Contoh Soal 3: Kasus Cek Kosong (NSF Check)
Cek kosong terjadi ketika kita menerima pembayaran dari pelanggan, kita sudah mencatatnya sebagai penambah kas, namun saat bank ingin mencairkan, ternyata uang pelanggan tidak ada.
Soal:
PT Sentosa menerima rekening koran yang menunjukkan adanya cek kosong (NSF) dari pelanggan sebesar Rp4.000.000. Bagaimana pencatatannya?
Cara Penyelesaian:
Karena perusahaan sebelumnya sudah menganggap saldo kas bertambah Rp4.000.000, maka saat mengetahui cek tersebut kosong, perusahaan harus mengurangi saldo kas di buku besarnya sebesar Rp4.000.000 dan memunculkan kembali akun Piutang Usaha atas nama pelanggan tersebut.
Pentingnya Jurnal Penyesuaian Setelah Rekonsiliasi
Banyak orang mengira tugas selesai setelah angka saldo bank dan saldo buku sama. Padahal, langkah krusial berikutnya adalah membuat Jurnal Penyesuaian.
Ingat prinsip ini: Hanya item-item yang mempengaruhi “Sisi Buku Perusahaan” yang perlu dibuatkan jurnal penyesuaian. Item di sisi bank (seperti setoran dalam perjalanan) tidak perlu jurnal karena bank akan mencatatnya secara otomatis di periode berikutnya.

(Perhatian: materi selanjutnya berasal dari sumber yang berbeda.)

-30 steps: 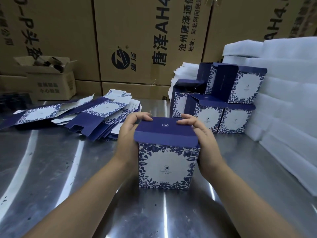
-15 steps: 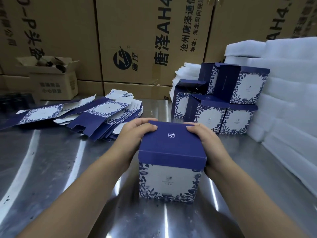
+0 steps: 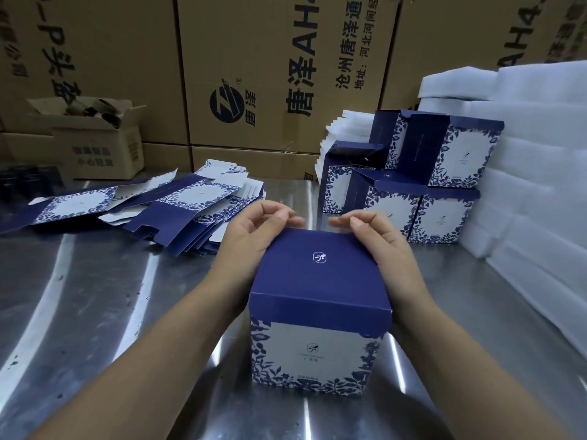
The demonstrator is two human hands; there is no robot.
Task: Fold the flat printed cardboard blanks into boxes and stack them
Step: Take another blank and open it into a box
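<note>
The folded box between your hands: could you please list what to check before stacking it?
1. Navy-and-white floral cardboard box stands upright on steel table: ok.
2. Navy lid lies flat on top: ok.
3. Far tuck edge seated, hidden by fingers: cannot tell.
4. Left hand and right hand flank the lid's sides: ok.
5. Route to the stack of folded boxes unobstructed: ok.
</note>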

Contoh Jurnal Penyesuaian (berdasarkan Soal 1):
- Mencatat Pendapatan Bunga:
- (Debit) Kas: Rp750.000
- (Kredit) Pendapatan Bunga: Rp750.000
- Mencatat Biaya Admin:
- (Debit) Beban Administrasi Bank: Rp250.000
- (Kredit) Kas: Rp250.000
Tips Cepat Mengerjakan Soal Rekonsiliasi Bank
Untuk mempermudah pengerjaan, gunakan logika “Siapa yang belum tahu?”.
- Jika Bank belum tahu (misal: Setoran dalam perjalanan), maka saldo Bank yang diutak-atik.
- Jika Perusahaan belum tahu (misal: Biaya admin, Cek kosong), maka saldo Perusahaan yang diutak-atik.
Selain itu, selalu perhatikan kata kunci “menambah” atau “mengurangi”. Cek beredar selalu mengurangi bank, sedangkan setoran dalam perjalanan selalu menambah bank.
Kesimpulan
Rekonsiliasi bank bukan sekadar tugas administratif, melainkan instrumen pengendalian internal yang vital untuk mencegah kecurangan dan memastikan laporan keuangan perusahaan akurat. Dengan memahami penyebab perbedaan saldo dan menguasai teknik pemetaan akun dalam laporan rekonsiliasi, Anda akan mampu mengelola arus kas dengan jauh lebih profesional. Ketelitian dalam mengidentifikasi mana yang menjadi pengurang dan penambah adalah kunci keberhasilan dalam menyelesaikan soal-soal akuntansi kas.